Her eyes had rounded in fear, big black discs of terror, “It does not speak. It screams…” she had looked away, chins shaking in fear, and begun to sing the Calming Song to herself. He had kissed her browned hand and managed to keep from muttering under his breath as he turned away, knowing there was no way this side of hell that he’d be able to talk his way out of it.
“And now what?” he squinted at the black lake that the locals had spoken of with fearful glances toward the shadows.
“Will the lady let him live, mam?” a young girl had asked her mother as he passed.
“…perhaps, child,” had come the uncertain answer.
“I hope so. He seems nice.”
The water was just as opaque as the local poems described it. Once it had stood at the center of his Tribes lands, but now…he had traversed through many an enemy’s land on this errand of idiocy.
Lo-and-behold, by some magic his eyes perceived what they shouldn’t: the glint of a sword held aloft in an alabaster palm, whiter than any skin he’d ever beheld. The hand was encrusted with baubles and jewels, adding to the glint and shine. “I’m not going in that water,” he declared to Melot, and the horse nickered his agreement. Even over three hundred meters from the shore, he could see the death that littered the sides of the lake. Bones, decaying birds, fish, and mink…all of them in poses that stank of fear.
If he’d taken the Eldest seriously, he had to acknowledge he’d have brought a boat. This was the lesson that would be his penance in the face of her fear. “Damn it,” he muttered to himself and set about the lonely and disturbing task of using the only thing available to him: dead animal carcasses and his wits. He stopped to retch only once.

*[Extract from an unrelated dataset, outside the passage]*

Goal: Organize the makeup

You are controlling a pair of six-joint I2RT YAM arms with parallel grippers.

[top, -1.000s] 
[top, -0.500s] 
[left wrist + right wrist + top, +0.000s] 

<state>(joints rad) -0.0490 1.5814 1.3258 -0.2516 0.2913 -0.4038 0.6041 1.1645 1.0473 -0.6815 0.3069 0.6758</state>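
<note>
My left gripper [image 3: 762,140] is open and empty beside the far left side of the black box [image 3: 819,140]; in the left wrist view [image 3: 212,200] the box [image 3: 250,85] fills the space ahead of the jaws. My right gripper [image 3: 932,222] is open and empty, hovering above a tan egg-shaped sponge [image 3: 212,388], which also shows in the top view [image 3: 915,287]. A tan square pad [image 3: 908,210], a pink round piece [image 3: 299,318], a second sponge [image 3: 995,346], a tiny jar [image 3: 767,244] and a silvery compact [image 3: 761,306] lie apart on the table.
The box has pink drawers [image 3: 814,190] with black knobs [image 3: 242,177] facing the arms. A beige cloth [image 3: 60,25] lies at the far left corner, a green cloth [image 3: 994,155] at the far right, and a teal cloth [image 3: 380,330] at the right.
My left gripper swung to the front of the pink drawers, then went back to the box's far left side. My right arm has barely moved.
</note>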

Using the waxed string he used to secure his provisions, he created his sinister boat in a mere half-day. Not once did he glance at the hand that stood motionless against gentle black waves.
It was early afternoon when he decided to coat the boat in tar, relieved that it would mean taking a short trip to an oil trap he had passed earlier that day. Then he would need to let it cure, which would buy him even more time, he supposed.
Try as he might, the time finally came, a day later, when he had no more excuses. His haunted boat launched cleanly into the waters. He sat at the dead center of the craft, using the makeshift oar of his deconstructed lute—which he’d brought in case he needed to sing for his supper. He had found himself ironically strumming out the Calming Song before forcing himself to destring it. “Do not come near the water, Melot!” he yelled out behind him, even though he knew the animal would never be dumb enough to come after him. He loved that about Melot.
The hand loomed in front of him. He barely touched the water with his lute…it was as if the water itself dragged the carcass-craft to a distinctly feminine hand, grasping a sword far too large for it. He looked down into the black waters as the boat approached and felt shock echo through him when he beheld a lovely face, smiling at him in welcome beneath the otherwise opaque waves. Brown eyes in a wholesome face seemed pleased to meet him as her hand proffered him the sword.
Every nerve in his body stood on end. This wasn’t right. She wasn’t real. But the Gods demanded the sword. He took a deep breath, held it, and reached. The moment his hand was fully wrapped around the hilt overlapping hers, his eyes touched hers once more. The grin was a befanged smirk, the brown eyes were red, the golden hair was black. One jerk, and she had him. It almost felt as if the water didn’t splash around him. He was suddenly beneath the waters and what was black from above, was hideously clear from below.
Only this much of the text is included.